Festival Year: 2016
Helen Haig-Brown
Roles: Director
Helen Haig-Brown (Tsilhqot’in) is an award-winning director, director of photography and teacher, and a leading talent in producing experimental documentary shorts. Her work is broad-ranging, from experiences from within her own family to explorations of land and language that are of significance to many First Nations people. Her first fictional work, The Cave, is an official selection of the 2011 Sundance Film Festival and of Berlinale 2010, and in 2009 was named one of Canada’s Top Ten (Short Film) by the Toronto International Film Festival.
Haig-Brown’s recent works include Pelq’ilc, about the Secwepemc Nation’s language revitalization efforts, and works in the television series Our First Voices, which focuses on indigenous language. As a cinematographer Haig-Brown has worked with other outstanding experimental documentary directors, including Kevin Lee Burton and Kamala Todd and for CBC, Knowledge (British Columbia’s state of the art educational television network) and the National Film Board of Canada.

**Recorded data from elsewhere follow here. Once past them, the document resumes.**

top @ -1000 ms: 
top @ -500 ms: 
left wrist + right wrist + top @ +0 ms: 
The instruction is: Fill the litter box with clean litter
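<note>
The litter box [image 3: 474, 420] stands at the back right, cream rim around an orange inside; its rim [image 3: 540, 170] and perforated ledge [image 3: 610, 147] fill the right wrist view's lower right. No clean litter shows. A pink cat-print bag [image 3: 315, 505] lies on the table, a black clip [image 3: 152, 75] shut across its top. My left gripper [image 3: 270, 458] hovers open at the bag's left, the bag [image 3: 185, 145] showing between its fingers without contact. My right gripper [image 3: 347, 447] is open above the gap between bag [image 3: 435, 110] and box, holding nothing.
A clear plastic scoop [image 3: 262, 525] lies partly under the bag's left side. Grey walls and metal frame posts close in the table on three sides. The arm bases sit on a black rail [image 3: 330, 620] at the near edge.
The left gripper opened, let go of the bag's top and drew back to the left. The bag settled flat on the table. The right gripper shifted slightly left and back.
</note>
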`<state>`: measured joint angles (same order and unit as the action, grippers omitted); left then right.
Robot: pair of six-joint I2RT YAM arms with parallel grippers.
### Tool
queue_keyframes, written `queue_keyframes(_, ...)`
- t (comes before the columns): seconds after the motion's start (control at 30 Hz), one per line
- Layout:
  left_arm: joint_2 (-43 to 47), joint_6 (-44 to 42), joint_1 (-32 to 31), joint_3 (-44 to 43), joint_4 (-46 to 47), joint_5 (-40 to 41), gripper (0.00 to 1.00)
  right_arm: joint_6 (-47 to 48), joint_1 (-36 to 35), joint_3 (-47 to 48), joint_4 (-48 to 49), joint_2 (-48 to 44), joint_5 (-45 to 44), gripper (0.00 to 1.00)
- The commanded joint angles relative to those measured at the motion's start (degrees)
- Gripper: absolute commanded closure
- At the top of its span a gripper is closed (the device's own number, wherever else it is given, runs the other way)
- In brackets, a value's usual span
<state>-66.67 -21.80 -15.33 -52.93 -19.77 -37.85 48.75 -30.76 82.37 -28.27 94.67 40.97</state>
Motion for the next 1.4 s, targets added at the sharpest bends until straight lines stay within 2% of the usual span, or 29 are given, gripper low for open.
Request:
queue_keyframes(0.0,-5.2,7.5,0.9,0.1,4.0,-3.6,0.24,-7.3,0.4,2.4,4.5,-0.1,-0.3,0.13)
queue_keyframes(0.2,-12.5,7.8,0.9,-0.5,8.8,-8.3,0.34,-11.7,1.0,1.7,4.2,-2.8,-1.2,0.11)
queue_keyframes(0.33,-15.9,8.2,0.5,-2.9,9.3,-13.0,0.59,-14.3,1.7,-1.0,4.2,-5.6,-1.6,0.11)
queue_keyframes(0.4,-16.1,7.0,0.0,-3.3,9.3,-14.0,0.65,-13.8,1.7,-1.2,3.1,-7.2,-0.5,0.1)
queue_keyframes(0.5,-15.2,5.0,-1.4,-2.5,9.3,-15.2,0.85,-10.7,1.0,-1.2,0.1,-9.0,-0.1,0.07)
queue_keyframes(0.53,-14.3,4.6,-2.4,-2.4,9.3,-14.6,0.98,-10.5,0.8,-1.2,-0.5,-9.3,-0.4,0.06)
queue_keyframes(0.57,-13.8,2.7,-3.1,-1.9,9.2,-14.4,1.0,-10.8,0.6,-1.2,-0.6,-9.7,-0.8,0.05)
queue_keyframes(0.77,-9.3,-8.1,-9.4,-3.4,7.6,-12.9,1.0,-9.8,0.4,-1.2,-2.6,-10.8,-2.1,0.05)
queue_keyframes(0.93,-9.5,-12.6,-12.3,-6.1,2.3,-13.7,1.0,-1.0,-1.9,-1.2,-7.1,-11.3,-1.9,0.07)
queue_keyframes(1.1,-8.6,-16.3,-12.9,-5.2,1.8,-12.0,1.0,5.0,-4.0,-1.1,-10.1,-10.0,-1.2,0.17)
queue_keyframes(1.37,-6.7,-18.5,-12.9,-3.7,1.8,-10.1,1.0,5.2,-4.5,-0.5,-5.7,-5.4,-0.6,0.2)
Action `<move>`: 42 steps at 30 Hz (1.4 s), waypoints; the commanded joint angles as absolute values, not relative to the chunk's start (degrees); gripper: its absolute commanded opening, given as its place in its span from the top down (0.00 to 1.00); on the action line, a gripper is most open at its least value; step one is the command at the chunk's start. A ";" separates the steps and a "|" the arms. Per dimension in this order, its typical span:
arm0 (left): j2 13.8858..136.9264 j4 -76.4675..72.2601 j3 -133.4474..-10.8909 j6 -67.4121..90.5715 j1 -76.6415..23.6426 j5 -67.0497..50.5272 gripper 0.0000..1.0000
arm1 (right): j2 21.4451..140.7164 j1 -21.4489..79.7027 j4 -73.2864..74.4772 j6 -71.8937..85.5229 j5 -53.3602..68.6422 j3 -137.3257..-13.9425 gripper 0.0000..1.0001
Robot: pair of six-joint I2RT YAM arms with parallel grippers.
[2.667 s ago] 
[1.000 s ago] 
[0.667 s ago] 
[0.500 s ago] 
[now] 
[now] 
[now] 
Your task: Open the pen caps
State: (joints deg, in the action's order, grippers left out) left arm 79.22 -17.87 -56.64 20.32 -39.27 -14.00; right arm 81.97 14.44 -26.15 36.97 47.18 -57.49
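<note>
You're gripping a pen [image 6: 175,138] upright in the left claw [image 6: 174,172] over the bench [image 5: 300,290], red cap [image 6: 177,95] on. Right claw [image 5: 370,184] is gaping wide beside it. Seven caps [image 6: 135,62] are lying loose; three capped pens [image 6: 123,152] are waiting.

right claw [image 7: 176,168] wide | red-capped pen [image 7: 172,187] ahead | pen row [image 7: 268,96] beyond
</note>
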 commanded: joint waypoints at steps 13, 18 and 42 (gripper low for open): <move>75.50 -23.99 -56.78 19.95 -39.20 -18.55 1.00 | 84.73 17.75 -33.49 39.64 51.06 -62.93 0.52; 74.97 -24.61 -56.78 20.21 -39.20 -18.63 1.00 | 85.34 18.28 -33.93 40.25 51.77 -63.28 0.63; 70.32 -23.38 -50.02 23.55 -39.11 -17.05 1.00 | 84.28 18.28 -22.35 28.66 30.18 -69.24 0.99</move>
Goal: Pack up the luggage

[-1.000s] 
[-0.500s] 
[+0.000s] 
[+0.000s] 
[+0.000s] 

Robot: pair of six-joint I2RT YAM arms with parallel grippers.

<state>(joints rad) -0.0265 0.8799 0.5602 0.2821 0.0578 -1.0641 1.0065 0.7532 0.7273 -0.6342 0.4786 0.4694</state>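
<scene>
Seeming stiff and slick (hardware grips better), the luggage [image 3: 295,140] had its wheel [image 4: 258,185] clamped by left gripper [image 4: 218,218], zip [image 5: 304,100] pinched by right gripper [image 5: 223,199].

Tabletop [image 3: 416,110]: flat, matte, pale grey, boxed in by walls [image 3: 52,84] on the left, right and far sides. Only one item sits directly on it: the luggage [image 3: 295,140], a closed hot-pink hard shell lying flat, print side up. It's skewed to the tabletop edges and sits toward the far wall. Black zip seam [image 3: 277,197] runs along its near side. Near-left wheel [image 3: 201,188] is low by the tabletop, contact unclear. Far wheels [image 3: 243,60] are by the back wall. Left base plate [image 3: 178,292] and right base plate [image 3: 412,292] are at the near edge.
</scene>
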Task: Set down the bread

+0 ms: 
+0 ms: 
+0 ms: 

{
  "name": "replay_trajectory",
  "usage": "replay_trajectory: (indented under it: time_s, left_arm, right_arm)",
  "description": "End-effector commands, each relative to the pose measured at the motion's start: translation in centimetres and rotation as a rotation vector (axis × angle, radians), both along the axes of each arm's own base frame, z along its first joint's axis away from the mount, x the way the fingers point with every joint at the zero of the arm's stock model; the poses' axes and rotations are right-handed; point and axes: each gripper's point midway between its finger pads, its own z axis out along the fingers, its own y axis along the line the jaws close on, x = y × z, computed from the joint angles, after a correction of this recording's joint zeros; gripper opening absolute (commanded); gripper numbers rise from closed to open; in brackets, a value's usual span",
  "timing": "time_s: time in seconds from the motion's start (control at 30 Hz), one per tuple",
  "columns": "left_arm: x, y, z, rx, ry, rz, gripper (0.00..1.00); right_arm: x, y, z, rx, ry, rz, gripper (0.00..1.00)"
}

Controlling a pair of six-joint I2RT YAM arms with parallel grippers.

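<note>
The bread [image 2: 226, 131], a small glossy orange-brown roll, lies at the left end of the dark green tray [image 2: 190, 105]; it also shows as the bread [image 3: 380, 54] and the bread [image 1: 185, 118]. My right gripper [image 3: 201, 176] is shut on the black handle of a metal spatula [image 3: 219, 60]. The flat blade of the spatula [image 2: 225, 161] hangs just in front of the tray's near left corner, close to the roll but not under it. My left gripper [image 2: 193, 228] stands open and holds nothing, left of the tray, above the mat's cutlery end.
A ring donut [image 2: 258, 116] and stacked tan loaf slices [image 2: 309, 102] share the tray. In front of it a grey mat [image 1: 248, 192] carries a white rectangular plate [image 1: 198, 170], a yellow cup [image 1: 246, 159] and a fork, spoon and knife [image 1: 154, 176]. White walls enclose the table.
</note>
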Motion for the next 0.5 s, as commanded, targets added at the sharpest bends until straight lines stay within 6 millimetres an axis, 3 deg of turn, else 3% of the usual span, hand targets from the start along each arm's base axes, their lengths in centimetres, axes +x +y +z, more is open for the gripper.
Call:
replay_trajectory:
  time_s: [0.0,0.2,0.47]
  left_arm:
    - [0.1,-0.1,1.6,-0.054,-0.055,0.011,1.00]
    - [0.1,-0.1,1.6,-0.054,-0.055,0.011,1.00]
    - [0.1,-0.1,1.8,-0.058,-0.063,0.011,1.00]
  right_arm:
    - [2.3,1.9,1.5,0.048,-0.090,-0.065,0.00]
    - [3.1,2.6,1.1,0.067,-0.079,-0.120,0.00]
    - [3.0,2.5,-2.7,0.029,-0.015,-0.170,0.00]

Haig-Brown serves on the board of directors for Redwire, a magazine for Native youth, and has conducted media training for youth in Big Island Lake Cree Nation, Saskatchewan. She has also taught media production at the Gulf Islands Film and Television School on Galiano Island, British Columbia. In 2011 she served as a guest selector for NMAI’s Native American Film + Video Festival. She is a graduate of the Aboriginal Film and Television Production Program at Capilano College in North Vancouver, British Columbia, and now resides on the Stone Reserve, traditional Tsilhqot’in lands in the interior of British Columbia.